Available data ▸
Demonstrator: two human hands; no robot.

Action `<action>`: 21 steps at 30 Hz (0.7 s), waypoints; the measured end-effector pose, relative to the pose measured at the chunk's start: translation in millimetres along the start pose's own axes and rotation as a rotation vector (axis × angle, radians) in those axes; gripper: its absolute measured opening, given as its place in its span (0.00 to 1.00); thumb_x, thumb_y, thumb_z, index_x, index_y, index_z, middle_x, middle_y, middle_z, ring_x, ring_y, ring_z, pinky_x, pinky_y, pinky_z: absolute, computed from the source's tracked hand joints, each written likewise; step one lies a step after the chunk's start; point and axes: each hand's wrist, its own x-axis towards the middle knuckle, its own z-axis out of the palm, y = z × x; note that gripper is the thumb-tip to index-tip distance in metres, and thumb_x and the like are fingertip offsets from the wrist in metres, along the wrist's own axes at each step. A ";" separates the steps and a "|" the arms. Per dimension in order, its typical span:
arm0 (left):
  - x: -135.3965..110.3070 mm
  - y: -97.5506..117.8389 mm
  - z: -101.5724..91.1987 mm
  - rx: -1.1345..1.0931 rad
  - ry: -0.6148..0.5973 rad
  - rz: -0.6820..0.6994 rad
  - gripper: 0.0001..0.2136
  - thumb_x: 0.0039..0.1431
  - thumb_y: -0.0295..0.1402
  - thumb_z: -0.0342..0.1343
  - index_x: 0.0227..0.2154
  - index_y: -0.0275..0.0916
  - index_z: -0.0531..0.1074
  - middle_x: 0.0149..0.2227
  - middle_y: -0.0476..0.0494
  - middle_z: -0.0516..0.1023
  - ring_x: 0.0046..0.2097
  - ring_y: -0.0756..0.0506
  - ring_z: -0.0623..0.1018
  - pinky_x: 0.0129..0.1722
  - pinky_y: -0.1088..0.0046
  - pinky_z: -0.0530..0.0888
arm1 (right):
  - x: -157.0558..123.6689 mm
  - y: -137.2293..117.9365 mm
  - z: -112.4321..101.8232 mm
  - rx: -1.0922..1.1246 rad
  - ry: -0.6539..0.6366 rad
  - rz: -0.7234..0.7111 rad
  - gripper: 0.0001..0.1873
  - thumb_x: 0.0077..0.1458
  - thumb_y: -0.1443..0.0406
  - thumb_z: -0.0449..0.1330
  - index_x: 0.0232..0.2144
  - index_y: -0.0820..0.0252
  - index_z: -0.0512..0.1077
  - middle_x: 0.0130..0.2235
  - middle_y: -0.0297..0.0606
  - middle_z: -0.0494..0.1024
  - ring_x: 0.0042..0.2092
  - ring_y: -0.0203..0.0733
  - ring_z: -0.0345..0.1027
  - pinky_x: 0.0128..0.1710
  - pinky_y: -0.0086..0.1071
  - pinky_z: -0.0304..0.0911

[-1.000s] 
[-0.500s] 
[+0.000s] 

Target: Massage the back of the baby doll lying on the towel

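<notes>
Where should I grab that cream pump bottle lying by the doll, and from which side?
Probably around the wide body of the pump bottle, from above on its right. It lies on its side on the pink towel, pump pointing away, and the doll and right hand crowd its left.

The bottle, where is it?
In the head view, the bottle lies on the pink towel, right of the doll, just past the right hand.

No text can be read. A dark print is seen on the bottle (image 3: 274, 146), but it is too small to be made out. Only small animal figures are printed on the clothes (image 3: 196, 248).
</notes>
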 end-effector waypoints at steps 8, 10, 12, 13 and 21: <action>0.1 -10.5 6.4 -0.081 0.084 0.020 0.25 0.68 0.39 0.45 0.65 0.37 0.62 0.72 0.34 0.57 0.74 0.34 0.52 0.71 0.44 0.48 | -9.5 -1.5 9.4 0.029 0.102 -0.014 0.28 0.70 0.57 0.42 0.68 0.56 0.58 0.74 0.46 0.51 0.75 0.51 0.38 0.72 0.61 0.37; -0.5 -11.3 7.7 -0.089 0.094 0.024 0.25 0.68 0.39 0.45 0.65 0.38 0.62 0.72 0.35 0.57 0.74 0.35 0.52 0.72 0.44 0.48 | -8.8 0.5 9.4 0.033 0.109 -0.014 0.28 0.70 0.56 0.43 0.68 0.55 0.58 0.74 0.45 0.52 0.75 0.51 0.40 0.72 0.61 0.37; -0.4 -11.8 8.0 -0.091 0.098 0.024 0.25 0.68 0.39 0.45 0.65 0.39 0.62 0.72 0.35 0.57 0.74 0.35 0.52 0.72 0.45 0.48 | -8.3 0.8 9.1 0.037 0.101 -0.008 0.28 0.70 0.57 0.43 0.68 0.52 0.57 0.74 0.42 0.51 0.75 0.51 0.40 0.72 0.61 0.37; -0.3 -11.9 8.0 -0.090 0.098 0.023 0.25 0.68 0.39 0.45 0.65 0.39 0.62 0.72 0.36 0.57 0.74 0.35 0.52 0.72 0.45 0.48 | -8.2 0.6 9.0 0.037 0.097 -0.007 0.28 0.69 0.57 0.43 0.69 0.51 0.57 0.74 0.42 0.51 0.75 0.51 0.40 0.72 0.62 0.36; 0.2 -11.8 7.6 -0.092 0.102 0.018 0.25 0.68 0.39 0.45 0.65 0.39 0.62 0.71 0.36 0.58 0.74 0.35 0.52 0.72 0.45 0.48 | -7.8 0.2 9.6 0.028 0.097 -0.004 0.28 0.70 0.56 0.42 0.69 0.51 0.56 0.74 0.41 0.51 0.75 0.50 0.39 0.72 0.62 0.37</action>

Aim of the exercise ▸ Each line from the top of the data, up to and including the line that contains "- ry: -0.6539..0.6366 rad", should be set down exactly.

Exercise result ▸
Demonstrator: two human hands; no robot.

Action `<action>`: 21 steps at 30 Hz (0.7 s), waypoints; the measured end-effector pose, relative to the pose measured at the chunk's start: translation in millimetres along the start pose's own axes and rotation as a rotation vector (axis × angle, radians) in those axes; gripper: its absolute measured opening, given as its place in its span (0.00 to 1.00); thumb_x, thumb_y, thumb_z, index_x, index_y, index_z, middle_x, middle_y, middle_z, ring_x, ring_y, ring_z, pinky_x, pinky_y, pinky_z: absolute, computed from the source's tracked hand joints, each written likewise; step one lies a step after the chunk's start; point and axes: each hand's wrist, its own x-axis towards the middle knuckle, its own z-axis out of the palm, y = z × x; note that gripper is the thumb-tip to index-tip distance in metres, and thumb_x and the like are fingertip offsets from the wrist in metres, along the wrist's own axes at each step. A ";" separates the steps and a "|" the arms. Per dimension in order, its typical span:
arm0 (left):
  - x: -135.3965..110.3070 mm
  - y: -97.5506..117.8389 mm
  - z: -101.5724..91.1987 mm
  - rx: -1.1345..1.0931 rad
  - ry: -0.6148..0.5973 rad
  - rz: -0.6820..0.6994 rad
  - gripper: 0.0001..0.2136
  - thumb_x: 0.0039..0.1431
  - thumb_y: -0.0295..0.1402
  - thumb_z: -0.0342..0.1343
  - index_x: 0.0227..0.2154
  - index_y: -0.0275..0.0916
  - index_z: -0.0531..0.1074
  - middle_x: 0.0149..0.2227
  - middle_y: -0.0476..0.0494
  - middle_z: -0.0516..0.1023
  - ring_x: 0.0046..0.2097
  - ring_y: -0.0756..0.0506
  - ring_z: -0.0623..0.1018
  - pinky_x: 0.0129..0.1722
  - pinky_y: -0.1088..0.0046
  - pinky_z: -0.0530..0.0888
arm1 (right):
  - x: -157.0558..123.6689 mm
  - y: -137.2293..117.9365 mm
  - z: -112.4321..101.8232 mm
  - rx: -1.0922..1.1246 rad
  - ry: -0.6539..0.6366 rad

There is nothing more to the output.